- **Directions**: Return only the line that contains "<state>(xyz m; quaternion" and each line after it, through the last line of the data below, copied exactly.

____

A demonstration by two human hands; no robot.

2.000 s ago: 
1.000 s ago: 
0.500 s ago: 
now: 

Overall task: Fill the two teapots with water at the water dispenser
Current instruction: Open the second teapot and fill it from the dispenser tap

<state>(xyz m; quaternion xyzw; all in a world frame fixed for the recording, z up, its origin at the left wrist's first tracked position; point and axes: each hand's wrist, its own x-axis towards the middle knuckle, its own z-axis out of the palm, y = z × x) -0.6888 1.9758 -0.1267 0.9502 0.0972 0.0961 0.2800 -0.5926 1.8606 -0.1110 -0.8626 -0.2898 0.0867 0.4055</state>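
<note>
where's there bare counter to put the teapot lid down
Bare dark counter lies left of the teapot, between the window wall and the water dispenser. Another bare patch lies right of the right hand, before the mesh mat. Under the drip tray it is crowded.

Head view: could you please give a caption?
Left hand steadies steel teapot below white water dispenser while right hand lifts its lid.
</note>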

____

- **Exercise result**:
<state>(xyz m; quaternion xyzw; all in a world frame fixed for the recording, z up, its origin at the left wrist's first tracked position; point and axes: each hand's wrist, its own x-axis towards the middle knuckle, its own z-axis out of the palm, y = z × x) -0.6888 1.9758 -0.1267 0.9502 0.0972 0.0961 0.2800 -0.5926 1.8606 -0.1110 -0.8626 -0.2898 0.0867 0.4055</state>
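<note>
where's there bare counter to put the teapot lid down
Bare dark counter lies left of the teapot, between the window wall and the water dispenser. Another bare patch lies right of the right hand, before the mesh mat. Under the drip tray it is crowded.

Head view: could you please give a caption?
Left hand steadies steel teapot below white water dispenser while right hand lifts its lid.
</note>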

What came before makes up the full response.